I have a table called persons
which contains data about, well, people. It also contains foreign keys to another table. I’d like to make a fulltext index that is able to search the related tables for full text.
Here is some sample data: (see http://sqlfiddle.com/#!9/036fc5/2)
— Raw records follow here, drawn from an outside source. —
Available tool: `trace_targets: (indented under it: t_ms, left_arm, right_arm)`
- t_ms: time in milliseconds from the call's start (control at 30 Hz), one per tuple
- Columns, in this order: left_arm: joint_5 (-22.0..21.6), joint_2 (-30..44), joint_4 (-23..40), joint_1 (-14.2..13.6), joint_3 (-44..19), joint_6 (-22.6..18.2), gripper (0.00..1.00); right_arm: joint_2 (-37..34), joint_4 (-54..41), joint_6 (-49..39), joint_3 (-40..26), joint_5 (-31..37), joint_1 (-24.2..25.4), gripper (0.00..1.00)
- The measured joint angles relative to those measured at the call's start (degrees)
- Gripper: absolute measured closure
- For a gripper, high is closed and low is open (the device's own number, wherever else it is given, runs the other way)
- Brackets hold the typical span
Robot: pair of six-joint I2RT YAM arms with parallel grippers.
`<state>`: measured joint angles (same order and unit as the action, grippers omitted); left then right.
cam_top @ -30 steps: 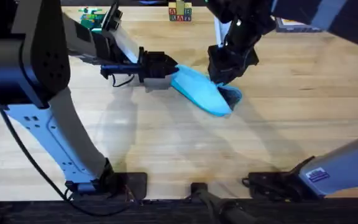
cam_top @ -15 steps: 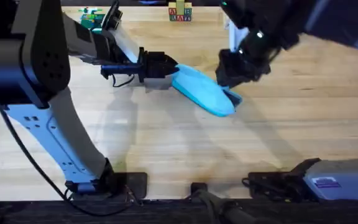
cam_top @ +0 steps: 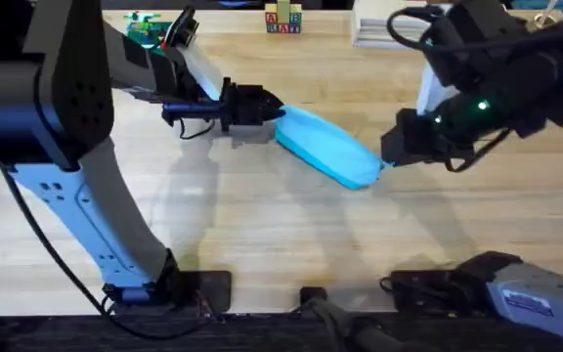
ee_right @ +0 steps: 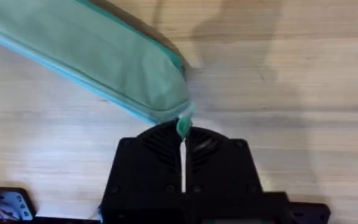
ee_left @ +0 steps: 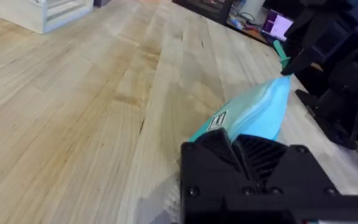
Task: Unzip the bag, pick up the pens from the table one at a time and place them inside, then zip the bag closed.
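The light-blue bag point(cam_top: 325, 152) lies slanted on the table point(cam_top: 262, 244), its zipper line showing no dark gap. My left gripper point(cam_top: 267, 110) is shut on the bag's far-left end; the left wrist view shows the bag point(ee_left: 253, 112) running out from between its fingers point(ee_left: 229, 146). My right gripper point(cam_top: 389, 161) sits at the bag's near-right tip, shut on the small teal zipper pull point(ee_right: 184, 124), which sticks out of the bag's point(ee_right: 104, 56) rounded end. The pens are out of view.
Coloured letter blocks point(cam_top: 282, 20) and a green object point(cam_top: 145, 29) stand at the table's far edge, with a white frame point(ee_left: 48, 12) off to one side. Bare wood stretches in front of the bag. The right arm point(ee_left: 340, 81) looms beyond the bag's tip.
My right gripper has moved right along the bag to its tip with the zipper pull. The dark opening at that end is gone. The left gripper kept its hold.
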<state>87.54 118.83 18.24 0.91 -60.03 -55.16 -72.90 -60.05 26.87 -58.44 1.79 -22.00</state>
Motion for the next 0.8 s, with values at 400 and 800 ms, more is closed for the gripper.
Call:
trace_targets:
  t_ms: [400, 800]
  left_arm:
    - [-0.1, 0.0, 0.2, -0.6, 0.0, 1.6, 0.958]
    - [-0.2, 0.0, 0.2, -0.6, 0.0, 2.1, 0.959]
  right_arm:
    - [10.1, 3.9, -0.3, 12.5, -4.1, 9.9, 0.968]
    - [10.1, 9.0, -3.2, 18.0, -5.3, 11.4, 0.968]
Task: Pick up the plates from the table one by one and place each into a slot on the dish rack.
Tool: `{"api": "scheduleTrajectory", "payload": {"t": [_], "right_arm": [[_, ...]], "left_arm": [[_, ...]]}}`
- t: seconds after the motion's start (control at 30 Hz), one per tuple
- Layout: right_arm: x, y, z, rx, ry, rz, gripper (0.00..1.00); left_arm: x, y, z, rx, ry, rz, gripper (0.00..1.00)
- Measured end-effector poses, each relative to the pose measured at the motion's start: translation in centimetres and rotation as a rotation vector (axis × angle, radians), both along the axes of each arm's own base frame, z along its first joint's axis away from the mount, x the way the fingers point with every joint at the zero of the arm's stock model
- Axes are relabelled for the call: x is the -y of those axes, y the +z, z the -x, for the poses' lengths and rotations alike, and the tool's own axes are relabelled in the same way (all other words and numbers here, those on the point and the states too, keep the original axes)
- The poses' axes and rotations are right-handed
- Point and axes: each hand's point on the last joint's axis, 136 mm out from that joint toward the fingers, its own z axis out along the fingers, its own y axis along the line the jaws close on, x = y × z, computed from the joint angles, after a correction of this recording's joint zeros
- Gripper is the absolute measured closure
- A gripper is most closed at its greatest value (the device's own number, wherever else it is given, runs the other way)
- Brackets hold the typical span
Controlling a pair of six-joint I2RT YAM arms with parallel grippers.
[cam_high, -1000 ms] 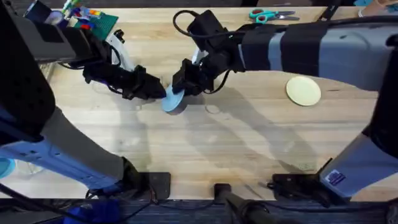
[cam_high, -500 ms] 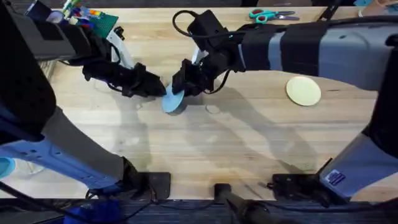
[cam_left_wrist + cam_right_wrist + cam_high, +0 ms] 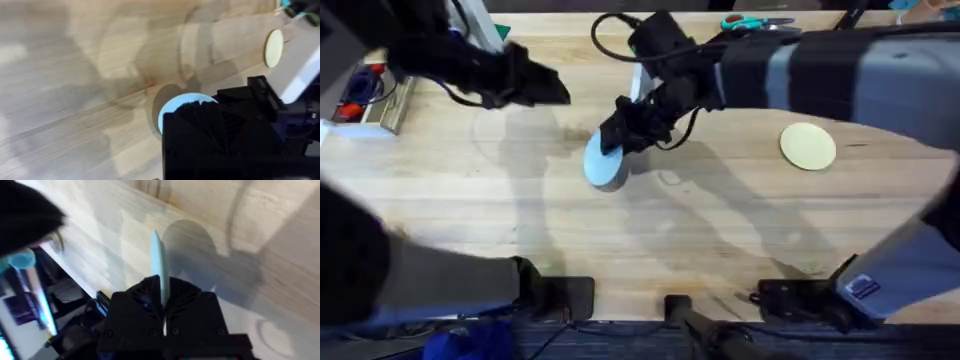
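Note:
The light blue plate (image 3: 603,162) hangs on edge just above the table (image 3: 720,250) at centre, and my right gripper (image 3: 617,138) is shut on its upper rim. The right wrist view has that plate (image 3: 156,255) edge-on, rising from between the right gripper's (image 3: 162,297) fingers. My left gripper (image 3: 552,90) is off to the upper left, apart from the plate. Its wrist view looks down at the blue plate (image 3: 181,102) half behind the right gripper (image 3: 225,135). A cream-yellow plate (image 3: 808,145) lies flat at the right. The dish rack is out of view.
Teal-handled scissors (image 3: 758,22) lie at the far edge. A metal and red item (image 3: 368,92) sits at the far left. The cream-yellow plate (image 3: 274,47) also appears in the left wrist view. Bare wood stretches along the front of the table.
My left gripper has let go of the blue plate and pulled back up and to the left. The right gripper keeps the plate and has barely moved.

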Motion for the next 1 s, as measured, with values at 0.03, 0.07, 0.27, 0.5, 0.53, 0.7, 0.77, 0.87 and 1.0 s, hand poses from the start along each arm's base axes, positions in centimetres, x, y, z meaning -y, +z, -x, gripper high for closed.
{"api": "scheduleTrajectory", "payload": {"t": [0.03, 0.07, 0.27, 0.5, 0.53, 0.7, 0.77, 0.87, 1.0], "right_arm": [[0.4, 0.5, 0.0, 0.018, 0.006, 0.01, 0.972], [0.8, 1.0, 0.1, 0.038, 0.011, 0.02, 0.972], [4.1, 4.0, -0.5, 0.173, 0.029, 0.094, 0.971], [8.0, 7.4, -2.3, 0.374, 0.035, 0.177, 0.971], [8.6, 8.1, -2.7, 0.409, 0.032, 0.184, 0.971], [12.0, 12.0, -4.2, 0.553, -0.012, 0.204, 0.971], [13.6, 13.5, -4.6, 0.602, -0.033, 0.213, 0.971], [15.8, 15.0, -4.8, 0.651, -0.054, 0.234, 0.971], [18.7, 16.6, -4.8, 0.709, -0.07, 0.27, 0.971]], "left_arm": [[0.0, 1.1, 0.1, 0.034, -0.001, -0.009, 0.961], [0.1, 2.1, 0.3, 0.063, -0.003, -0.018, 0.961], [0.6, 6.5, 2.7, 0.181, -0.002, -0.064, 0.961], [0.6, 9.2, 5.3, 0.266, 0.011, -0.143, 0.961], [0.6, 9.7, 5.6, 0.284, 0.013, -0.153, 0.961], [0.7, 11.2, 7.2, 0.341, 0.023, -0.19, 0.961], [0.7, 11.5, 7.9, 0.35, 0.03, -0.21, 0.961], [0.5, 11.7, 8.9, 0.353, 0.041, -0.241, 0.961], [0.2, 11.9, 9.5, 0.36, 0.051, -0.271, 0.961]]}}
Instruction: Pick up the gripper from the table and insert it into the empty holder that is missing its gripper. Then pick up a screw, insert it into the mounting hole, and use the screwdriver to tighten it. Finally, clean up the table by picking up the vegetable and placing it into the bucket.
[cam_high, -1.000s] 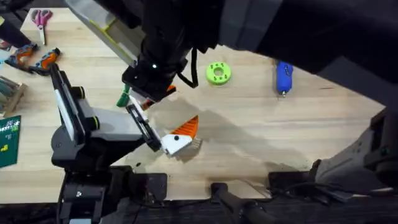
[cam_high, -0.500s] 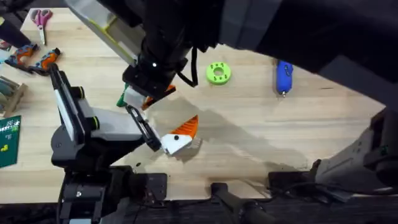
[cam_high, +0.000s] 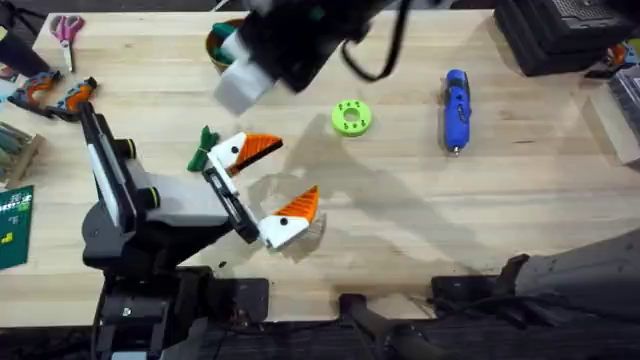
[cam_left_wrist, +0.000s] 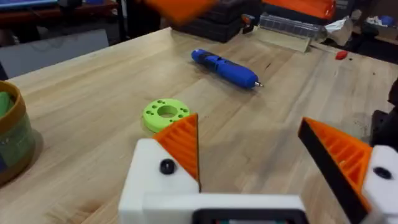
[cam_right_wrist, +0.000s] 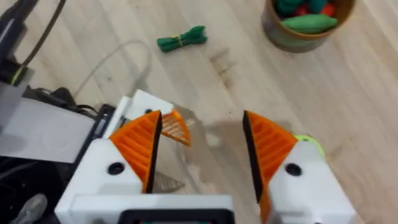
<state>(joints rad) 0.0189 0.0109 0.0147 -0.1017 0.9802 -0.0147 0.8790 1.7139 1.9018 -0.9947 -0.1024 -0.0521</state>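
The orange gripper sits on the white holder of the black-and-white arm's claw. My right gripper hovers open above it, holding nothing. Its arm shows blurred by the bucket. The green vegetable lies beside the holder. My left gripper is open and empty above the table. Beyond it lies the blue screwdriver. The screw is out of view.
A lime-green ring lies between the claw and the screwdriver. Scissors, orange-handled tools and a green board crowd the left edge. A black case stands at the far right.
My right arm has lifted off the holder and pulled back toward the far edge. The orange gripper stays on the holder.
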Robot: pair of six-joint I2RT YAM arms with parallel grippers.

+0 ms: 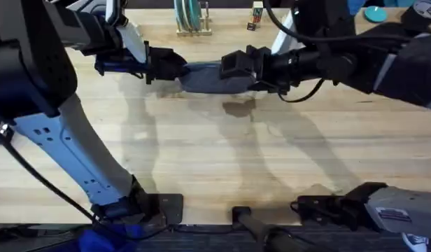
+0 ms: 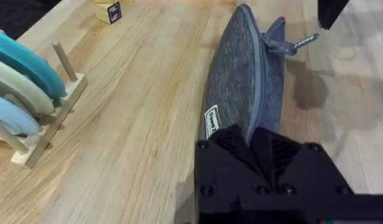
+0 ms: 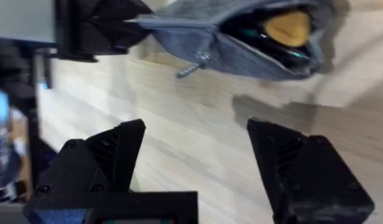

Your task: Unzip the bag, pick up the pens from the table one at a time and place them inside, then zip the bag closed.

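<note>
From overhead we see the bag (image 1: 205,77) lying near the far edge of the bench (image 1: 215,154), its long axis running left to right between the 2 arms. The left gripper (image 1: 159,65) is clamped on the bag's left end, and the right gripper (image 1: 233,66) sits at the bag's right end, though from here we cannot tell how its fingers stand. A rack of round discs (image 1: 189,17) stands on the bench behind the bag. In the left wrist view the bag (image 2: 247,81) stretches straight away from the left gripper (image 2: 260,146), whose fingers are pinched together on the near end of the blue-grey fabric; we see a white label by the seam and the zipper pull (image 2: 291,45) near the far end. The disc rack (image 2: 30,93) stands off to the side. In the right wrist view the right gripper (image 3: 198,140) hangs with its fingers spread wide, apart from the bag (image 3: 241,34). The bag's mouth gapes open there, and something yellow (image 3: 285,28) shows inside it.
</note>
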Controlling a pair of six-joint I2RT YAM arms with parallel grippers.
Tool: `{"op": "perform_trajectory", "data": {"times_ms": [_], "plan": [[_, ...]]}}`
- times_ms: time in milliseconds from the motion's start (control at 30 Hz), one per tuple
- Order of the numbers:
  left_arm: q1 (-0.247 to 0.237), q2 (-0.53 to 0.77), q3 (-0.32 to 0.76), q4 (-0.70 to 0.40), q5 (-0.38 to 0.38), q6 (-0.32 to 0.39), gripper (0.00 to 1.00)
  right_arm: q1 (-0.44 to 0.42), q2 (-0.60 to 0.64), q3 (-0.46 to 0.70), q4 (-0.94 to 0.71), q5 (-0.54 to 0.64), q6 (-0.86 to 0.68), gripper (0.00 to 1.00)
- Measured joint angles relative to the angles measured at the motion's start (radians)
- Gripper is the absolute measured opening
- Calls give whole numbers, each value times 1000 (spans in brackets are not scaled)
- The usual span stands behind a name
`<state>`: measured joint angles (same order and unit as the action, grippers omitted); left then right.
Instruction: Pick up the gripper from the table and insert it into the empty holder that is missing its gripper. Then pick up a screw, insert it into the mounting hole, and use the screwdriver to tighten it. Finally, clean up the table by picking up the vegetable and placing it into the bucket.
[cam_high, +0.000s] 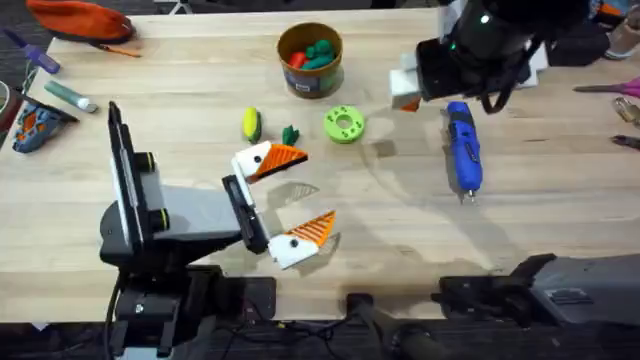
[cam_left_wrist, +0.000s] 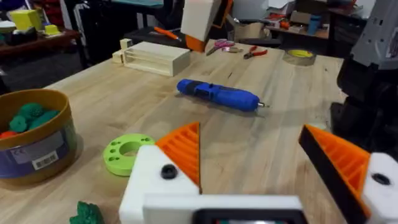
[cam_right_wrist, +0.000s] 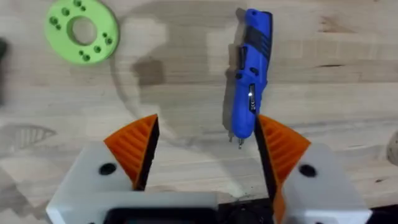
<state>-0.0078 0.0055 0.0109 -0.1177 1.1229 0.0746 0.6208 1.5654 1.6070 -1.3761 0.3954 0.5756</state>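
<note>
At twelve o'clock off the wide-open right fingers, blue pen-shaped electric screwdriver lies lengthwise, bit nearest; left fingers farther, also wide.

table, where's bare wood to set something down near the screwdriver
Bare table lies right of the screwdriver, and a wide patch sits between it and the left gripper. Crowded: around the bucket, where the green disc and yellow and green vegetable pieces cluster.
</note>
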Motion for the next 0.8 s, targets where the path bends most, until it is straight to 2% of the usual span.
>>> {"op": "perform_trajectory", "data": {"times_ms": [200, 800], "plan": [[0, 0, 0, 0, 0, 0, 985, -43, 0, 0, 0, 0, 5, 882], [0, 0, 0, 0, 0, 0, 985, -43, 0, 0, 0, 0, 5, 882]]}}
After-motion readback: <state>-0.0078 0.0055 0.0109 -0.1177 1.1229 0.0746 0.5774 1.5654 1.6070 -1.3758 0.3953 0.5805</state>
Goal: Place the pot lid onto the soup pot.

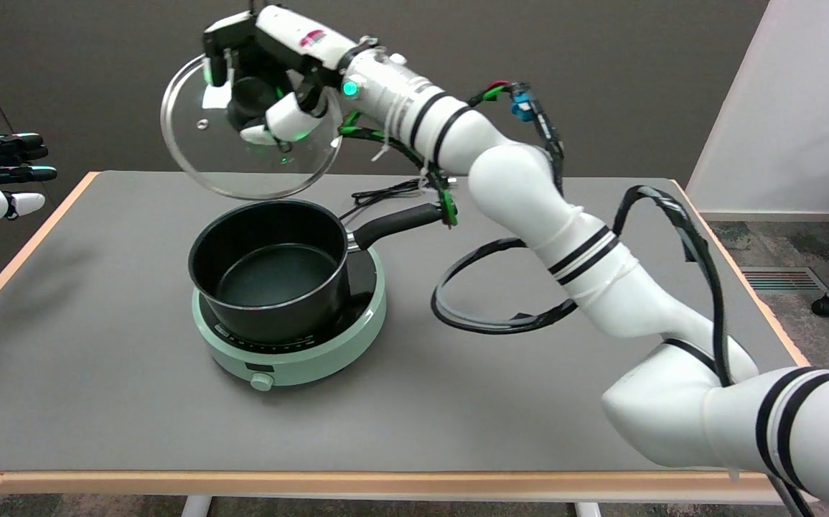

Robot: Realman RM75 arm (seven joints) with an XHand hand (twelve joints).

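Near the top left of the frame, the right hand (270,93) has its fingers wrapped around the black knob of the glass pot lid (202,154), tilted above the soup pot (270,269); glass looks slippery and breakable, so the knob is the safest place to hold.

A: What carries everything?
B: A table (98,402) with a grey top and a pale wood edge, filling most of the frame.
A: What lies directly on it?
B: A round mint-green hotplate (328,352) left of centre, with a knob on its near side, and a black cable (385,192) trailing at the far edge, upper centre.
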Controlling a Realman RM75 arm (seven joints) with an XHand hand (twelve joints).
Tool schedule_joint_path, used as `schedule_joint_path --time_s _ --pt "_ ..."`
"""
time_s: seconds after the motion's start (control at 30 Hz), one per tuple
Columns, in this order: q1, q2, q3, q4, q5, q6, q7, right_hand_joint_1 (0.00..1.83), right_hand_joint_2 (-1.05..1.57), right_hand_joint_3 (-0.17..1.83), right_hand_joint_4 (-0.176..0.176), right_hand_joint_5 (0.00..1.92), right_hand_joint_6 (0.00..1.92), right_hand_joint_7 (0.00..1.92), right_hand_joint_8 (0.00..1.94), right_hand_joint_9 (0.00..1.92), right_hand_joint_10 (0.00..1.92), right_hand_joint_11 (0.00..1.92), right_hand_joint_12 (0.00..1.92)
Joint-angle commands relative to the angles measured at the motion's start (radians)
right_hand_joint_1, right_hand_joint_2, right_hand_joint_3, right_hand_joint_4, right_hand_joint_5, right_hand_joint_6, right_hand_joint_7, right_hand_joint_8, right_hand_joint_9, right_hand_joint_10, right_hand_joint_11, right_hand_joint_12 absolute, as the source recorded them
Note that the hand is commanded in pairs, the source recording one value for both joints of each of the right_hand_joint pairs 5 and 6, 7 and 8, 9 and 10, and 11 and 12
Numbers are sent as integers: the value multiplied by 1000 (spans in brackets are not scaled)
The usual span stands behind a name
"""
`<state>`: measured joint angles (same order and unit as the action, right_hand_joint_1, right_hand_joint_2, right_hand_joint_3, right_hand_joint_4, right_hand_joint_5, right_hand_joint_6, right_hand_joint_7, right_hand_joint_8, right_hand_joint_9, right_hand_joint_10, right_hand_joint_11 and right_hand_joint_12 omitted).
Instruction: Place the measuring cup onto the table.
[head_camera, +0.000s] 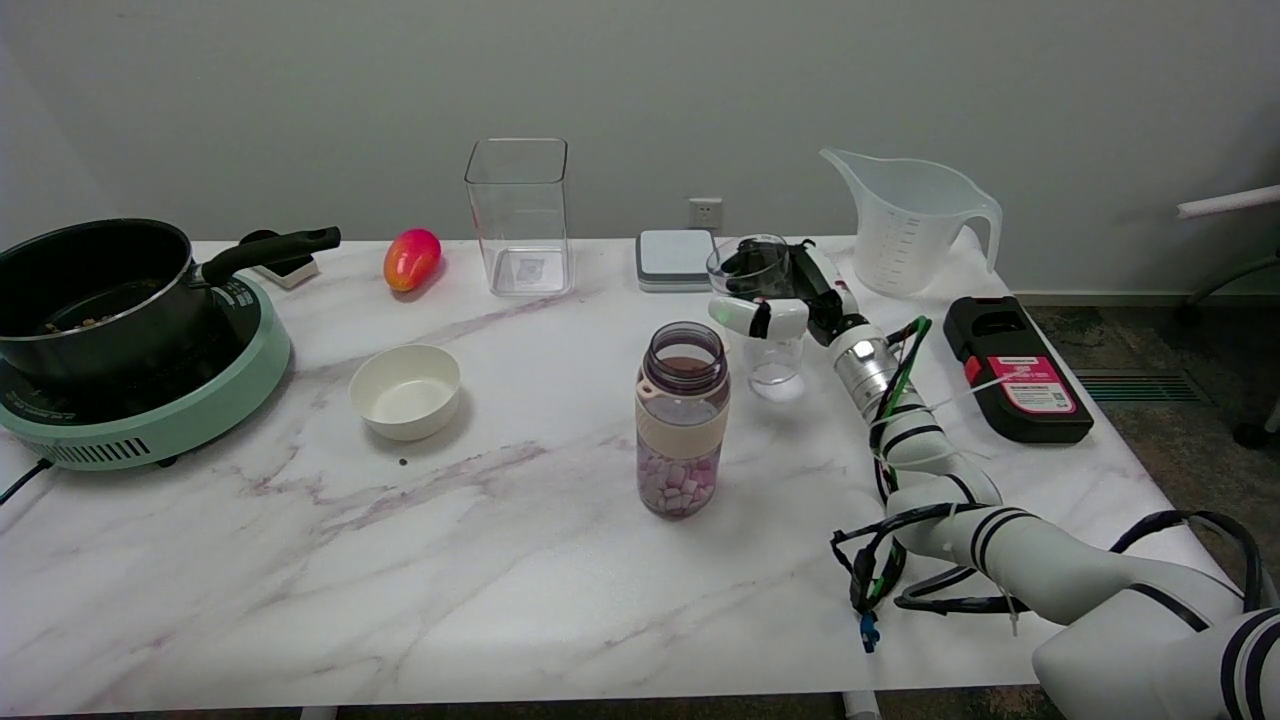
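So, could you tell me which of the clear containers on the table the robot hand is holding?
The small clear measuring cup right of the bottle, gripped by the right robot hand. The tall square container and the big handled jug stand untouched at the back.

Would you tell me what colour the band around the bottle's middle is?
The band on the bottle is pale cream or beige; only the head view shows it.

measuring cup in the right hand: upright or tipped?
Upright. The small clear measuring cup stands with its rim on top and its base at the table, the right hand wrapped around its upper part.
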<state>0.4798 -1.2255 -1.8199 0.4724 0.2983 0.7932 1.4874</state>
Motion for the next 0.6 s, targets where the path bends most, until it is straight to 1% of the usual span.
schedule_joint_path --time_s 0.03,0.1,0.17,0.4,0.6 --pt "-38 6 4 4 9 43 60 1288 97 1132 0 876 876 1218 1218 1011 1011 707 707" --pt "-42 7 5 4 9 48 71 1301 -76 1165 0 763 763 1129 1129 847 847 662 662" --pt "-44 7 5 4 9 51 78 1309 -148 1195 0 720 720 1078 1078 739 739 631 631" --pt "-51 13 6 4 9 61 78 1314 -196 1177 0 660 660 1005 1005 673 673 583 583" --pt "-55 18 8 4 9 69 78 1319 -254 1222 0 650 650 929 929 614 614 559 559"
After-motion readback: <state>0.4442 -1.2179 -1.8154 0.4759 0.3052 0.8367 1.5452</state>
CREATE TABLE IF NOT EXISTS `states` ( `id` char(2) NOT NULL, `name` varchar(45) NOT NULL, PRIMARY KEY (`id`) ); INSERT INTO `states` (`id`, `name`) VALUES ('NY', 'New York'), ('NJ', 'New Jersey'), ('CT', 'Connecticut'), ('PA', 'Pennsylvania'); CREATE TABLE IF NOT EXISTS `persons` ( `id` int auto_increment NOT NULL, `first_name` varchar(45) NOT NULL, `last_name` varchar(45) NOT NULL, `state_id` char(2) not null, PRIMARY KEY (`id`), FULLTEXT (first_name, last_name, state_id) ); INSERT INTO `persons` (`first_name`, `last_name`, `state_id`) VALUES ('Arnold', 'Asher', 'NY'), ('Bert', 'Bertold', 'NJ'), ('Charlie', 'Chan', 'NJ'), ('Darrin', 'Darcy', 'CT');
So, I’d like to be able to search for persons from “Jersey”, such as:
SELECT * FROM persons WHERE MATCH(first_name, last_name, state_id) AGAINST('Jersey');
But, of course, the text “Jersey” exists only in the states
table and not in the persons
table. Does it make sense to make a materialized/generated index? Is there a simpler way?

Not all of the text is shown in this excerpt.